My pages are now W3C validated. Will this help on the search engines?

Forum Moderators: open

Message Too Old, No Replies

My pages are now W3C validated. Will this help on the search engines?

Larryhat

12:46 pm on Sep 18, 2004 (gmt 0)

Hello all: It was a tough job, but I have W3C validated most of my pages now. The validator error messages in "verbose" are somewhere between worthless and misleading.

I'm glad its nearly done for several reasons. I cleaned up several of my own markup messes for one thing.

Here's my question:

Might all this work have a positive impact on my rankings in Google and/or Yahoo Serps? Maybe some small advantage I would have missed by not validating?

Or, do G and Y frankly not care one way or the other?

Has anyone ran any experiments along these lines?

Your comments are eagerly awaited. While I'm waiting, I will try and "validate" some junk pages showing higher for my keyword(s). That should tell me something.

Best wishes - Larry

[edited by: tedster at 8:50 pm (utc) on Sep. 18, 2004]

encyclo

6:26 pm on Sep 20, 2004 (gmt 0)

Checking the list (I changed the order a bit for clarity).
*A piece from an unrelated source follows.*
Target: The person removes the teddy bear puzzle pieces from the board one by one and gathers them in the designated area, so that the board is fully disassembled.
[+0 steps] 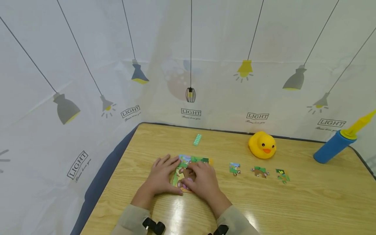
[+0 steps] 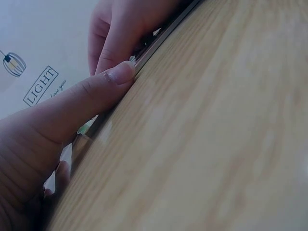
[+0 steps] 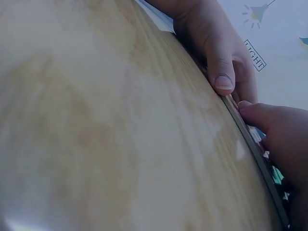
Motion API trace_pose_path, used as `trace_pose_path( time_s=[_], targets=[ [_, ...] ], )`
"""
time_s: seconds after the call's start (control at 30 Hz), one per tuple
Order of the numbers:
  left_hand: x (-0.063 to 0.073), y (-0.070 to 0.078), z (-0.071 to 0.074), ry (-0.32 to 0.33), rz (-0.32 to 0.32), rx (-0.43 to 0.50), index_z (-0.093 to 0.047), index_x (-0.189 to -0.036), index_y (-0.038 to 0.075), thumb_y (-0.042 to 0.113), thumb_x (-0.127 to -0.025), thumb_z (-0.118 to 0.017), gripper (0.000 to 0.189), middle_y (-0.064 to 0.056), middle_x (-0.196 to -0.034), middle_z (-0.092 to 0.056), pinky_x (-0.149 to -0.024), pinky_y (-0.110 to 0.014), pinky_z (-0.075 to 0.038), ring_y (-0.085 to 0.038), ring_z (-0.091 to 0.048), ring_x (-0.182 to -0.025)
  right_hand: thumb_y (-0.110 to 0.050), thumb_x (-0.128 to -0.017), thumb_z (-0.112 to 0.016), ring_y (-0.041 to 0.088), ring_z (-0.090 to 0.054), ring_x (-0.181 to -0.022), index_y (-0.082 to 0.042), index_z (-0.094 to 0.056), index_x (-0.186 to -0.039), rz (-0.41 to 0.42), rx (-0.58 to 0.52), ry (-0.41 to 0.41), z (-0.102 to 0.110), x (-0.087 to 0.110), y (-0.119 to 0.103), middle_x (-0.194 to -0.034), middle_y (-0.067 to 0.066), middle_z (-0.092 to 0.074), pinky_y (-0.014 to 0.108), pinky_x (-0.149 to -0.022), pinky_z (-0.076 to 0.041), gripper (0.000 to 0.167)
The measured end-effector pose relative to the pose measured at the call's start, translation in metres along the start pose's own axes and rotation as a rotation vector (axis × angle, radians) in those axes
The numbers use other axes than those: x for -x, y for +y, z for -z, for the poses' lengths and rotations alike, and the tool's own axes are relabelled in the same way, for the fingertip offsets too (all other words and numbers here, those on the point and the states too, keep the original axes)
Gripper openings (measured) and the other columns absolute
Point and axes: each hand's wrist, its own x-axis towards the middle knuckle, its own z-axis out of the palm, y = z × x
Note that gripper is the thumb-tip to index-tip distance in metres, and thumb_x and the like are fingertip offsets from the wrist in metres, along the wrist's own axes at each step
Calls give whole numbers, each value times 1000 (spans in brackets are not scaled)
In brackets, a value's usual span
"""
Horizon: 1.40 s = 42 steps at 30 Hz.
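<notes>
A picture jigsaw puzzle [image 1: 177, 179] with a brown bear lies flat on the table, partly covered by both hands. My left hand [image 1: 161, 176] rests along its left side, fingers spread, thumb at the near edge. In the left wrist view, the left thumb [image 2: 96, 91] lies against the puzzle's thin edge. Over the bear picture, my right hand [image 1: 204, 179] has bent fingers and pinches a puzzle piece [image 1: 191, 175], mostly hidden under them. Three loose puzzle pieces, a blue-green one [image 1: 234, 168], a brown one [image 1: 260, 172] and a green one [image 1: 282, 175], lie to the right.
Behind the loose pieces sits a yellow rubber duck [image 1: 262, 145]. A blue balloon pump [image 1: 334, 147] with a yellow nozzle stands tilted at the far right. Beyond the puzzle lies a small teal studded strip [image 1: 197, 139]. A printed white curtain [image 1: 217, 85] borders the wooden table [image 1: 308, 205].
</notes>
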Motion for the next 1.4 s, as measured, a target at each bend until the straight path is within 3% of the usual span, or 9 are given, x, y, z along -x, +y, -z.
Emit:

> Yahoo does not validate.
> Google does not validate.

Neither site needs to worry about being spidered at all.

> Microsoft does not validate.
> Ebay does not validate.
> Amazon does not come close to validating.

Whilst these sites won't mind being spidered, none of them need to worry too much - their backlinks are overwhelming, and their business models don't depend on the bulk of their pages being well-ranked in the SERPs.

> Wired validates
> Webmasterworld does not validate.
> Blogger does not validate.

They are all well-formed HTML - which as the messages above mention is the most important aspect of the equation - rather than worrying about a few missing trailing slashes on Blogger or the odd nesting problem on this site (which includes mostly content inserted by outsiders).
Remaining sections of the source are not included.